To do – Everything in the records must be restated exactly, apart from the pictures.

Recorded information –
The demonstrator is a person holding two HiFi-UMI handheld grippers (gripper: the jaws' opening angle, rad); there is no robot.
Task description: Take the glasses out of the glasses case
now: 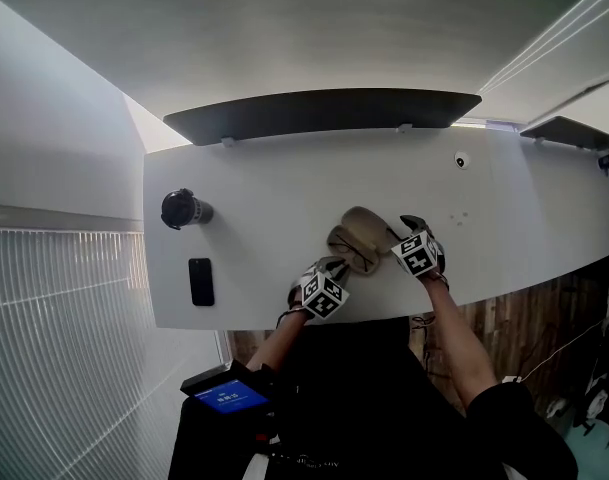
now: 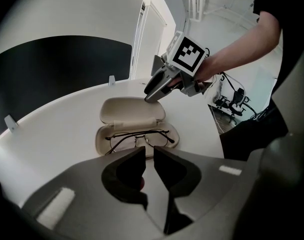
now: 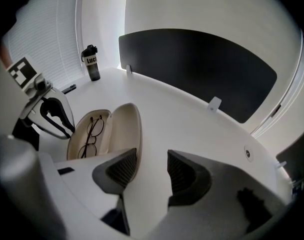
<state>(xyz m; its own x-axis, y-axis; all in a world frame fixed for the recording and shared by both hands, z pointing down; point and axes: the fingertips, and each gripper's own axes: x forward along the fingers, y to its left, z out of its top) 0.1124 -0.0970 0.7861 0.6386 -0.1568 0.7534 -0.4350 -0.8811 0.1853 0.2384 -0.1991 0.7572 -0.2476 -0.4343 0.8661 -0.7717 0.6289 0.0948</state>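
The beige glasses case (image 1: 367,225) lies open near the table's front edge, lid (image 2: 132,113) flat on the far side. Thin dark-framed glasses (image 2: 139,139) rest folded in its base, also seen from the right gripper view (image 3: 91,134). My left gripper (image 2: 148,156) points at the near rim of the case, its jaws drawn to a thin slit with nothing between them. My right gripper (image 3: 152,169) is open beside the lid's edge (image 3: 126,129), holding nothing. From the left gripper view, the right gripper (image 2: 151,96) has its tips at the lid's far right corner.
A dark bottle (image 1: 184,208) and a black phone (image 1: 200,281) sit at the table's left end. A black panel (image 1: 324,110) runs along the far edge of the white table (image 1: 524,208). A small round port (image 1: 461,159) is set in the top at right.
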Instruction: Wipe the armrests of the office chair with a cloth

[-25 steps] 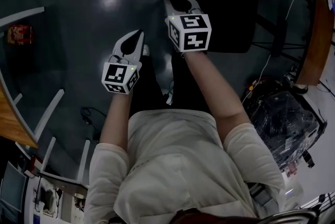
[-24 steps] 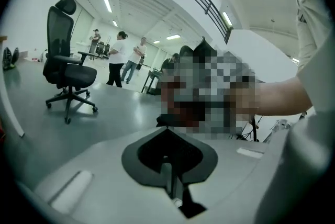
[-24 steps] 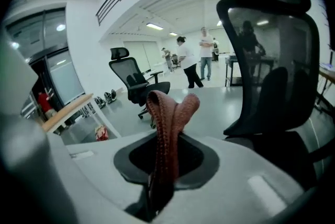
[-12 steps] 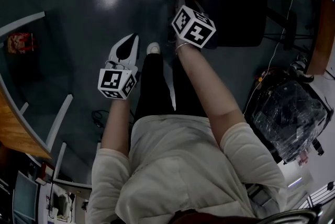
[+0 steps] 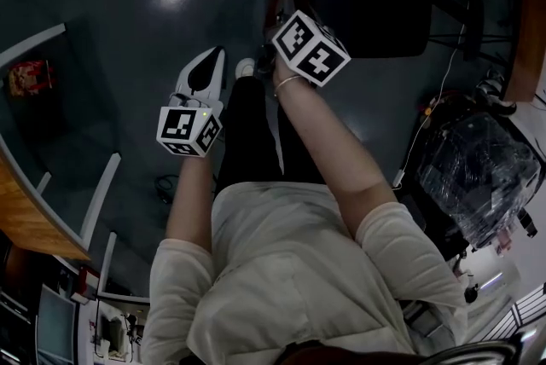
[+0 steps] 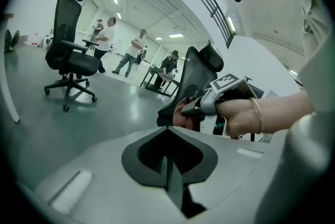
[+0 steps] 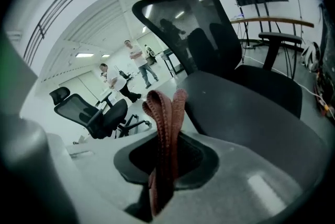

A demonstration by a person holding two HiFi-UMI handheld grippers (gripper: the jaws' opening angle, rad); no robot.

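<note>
Red cloth (image 7: 165,123) is sticking up out of the right claw (image 7: 159,183).
That claw is pinching the folded cloth just before the seat of the office chair (image 7: 246,87); the left claw (image 6: 168,168) is hovering closed and empty.

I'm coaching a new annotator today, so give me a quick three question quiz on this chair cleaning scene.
1. True or false: the left tool holds the cloth.
2. What stands right in front of the right tool? A: a black office chair. B: a kitchen sink. C: a fridge.
3. Fill the gap: the cloth's colour is ____.

Key
1. False. The left tool's jaws are together on nothing. The right tool grips the cloth.
2. A, the office chair.
3. Red.
</note>
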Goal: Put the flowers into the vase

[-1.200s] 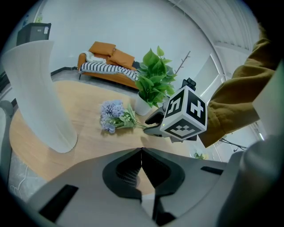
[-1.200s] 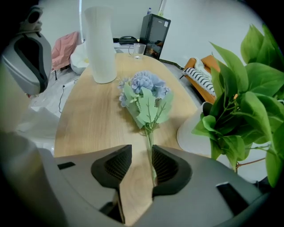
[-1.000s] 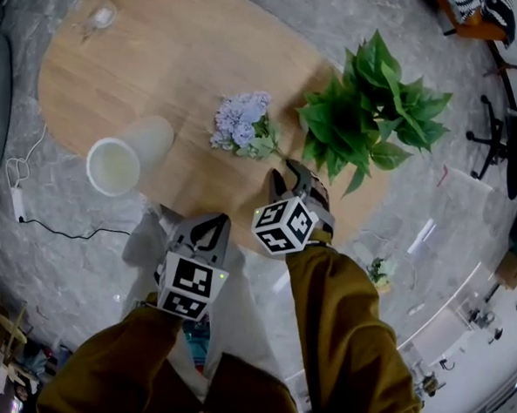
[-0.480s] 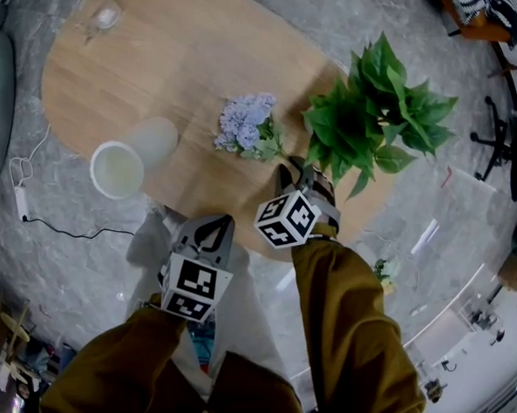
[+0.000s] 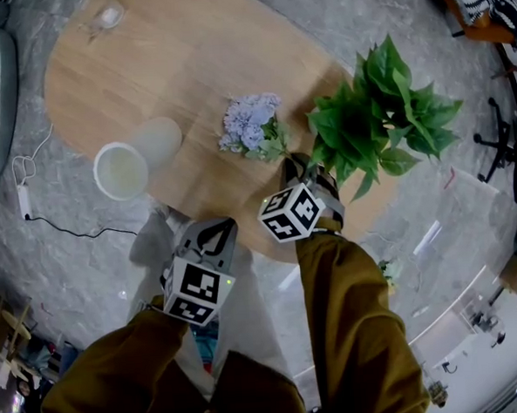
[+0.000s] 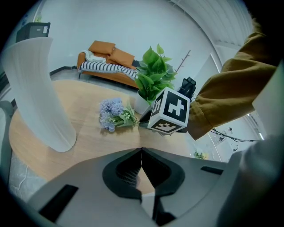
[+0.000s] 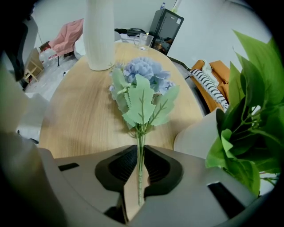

Result for this exercise –
The demonstrator is a person holding two HiFi-UMI handheld grippers (gripper: the jaws' opening angle, rad); there is no robot.
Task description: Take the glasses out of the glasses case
now: 
now: 
now: 
<state>(xyz m; its own x-axis, y-axis; all in a world frame fixed for the recording and shared by both hands, z pointing down; point and axes: the fingertips, and each gripper's own axes: x forward along the fingers, y to its left, z out of its top) 0.1124 -0.0970 0.7861 0.6386 -0.1568 0.7534 -0.4350 -0.8811 0.1853 0.2384 -0.1991 0.7572 -0.2476 -0.4343 0.8661 -0.7717 0.6289 0.0948</state>
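The beige glasses case (image 1: 367,225) lies open near the table's front edge, lid (image 2: 132,113) flat on the far side. Thin dark-framed glasses (image 2: 139,139) rest folded in its base, also seen from the right gripper view (image 3: 91,134). My left gripper (image 2: 148,156) points at the near rim of the case, its jaws drawn to a thin slit with nothing between them. My right gripper (image 3: 152,169) is open beside the lid's edge (image 3: 126,129), holding nothing. From the left gripper view, the right gripper (image 2: 151,96) has its tips at the lid's far right corner.
A dark bottle (image 1: 184,208) and a black phone (image 1: 200,281) sit at the table's left end. A black panel (image 1: 324,110) runs along the far edge of the white table (image 1: 524,208). A small round port (image 1: 461,159) is set in the top at right.
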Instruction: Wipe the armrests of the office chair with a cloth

[-25 steps] 
[-24 steps] 
[-24 steps] 
[-12 steps] 
[+0 steps] 
[+0 steps] 
[+0 steps] 

A demonstration by a person holding two HiFi-UMI handheld grippers (gripper: the jaws' opening angle, rad); no robot.

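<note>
Red cloth (image 7: 165,123) is sticking up out of the right claw (image 7: 159,183).
That claw is pinching the folded cloth just before the seat of the office chair (image 7: 246,87); the left claw (image 6: 168,168) is hovering closed and empty.

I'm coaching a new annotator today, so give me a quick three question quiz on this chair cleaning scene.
1. True or false: the left tool holds the cloth.
2. What stands right in front of the right tool? A: a black office chair. B: a kitchen sink. C: a fridge.
3. Fill the gap: the cloth's colour is ____.

Key
1. False. The left tool's jaws are together on nothing. The right tool grips the cloth.
2. A, the office chair.
3. Red.
</note>
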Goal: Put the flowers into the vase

[-1.200s] 
[-1.200s] 
[-1.000s] 
[-0.480s] 
[+0.000s] 
[+0.000s] 
[+0.000s] 

The output is complete.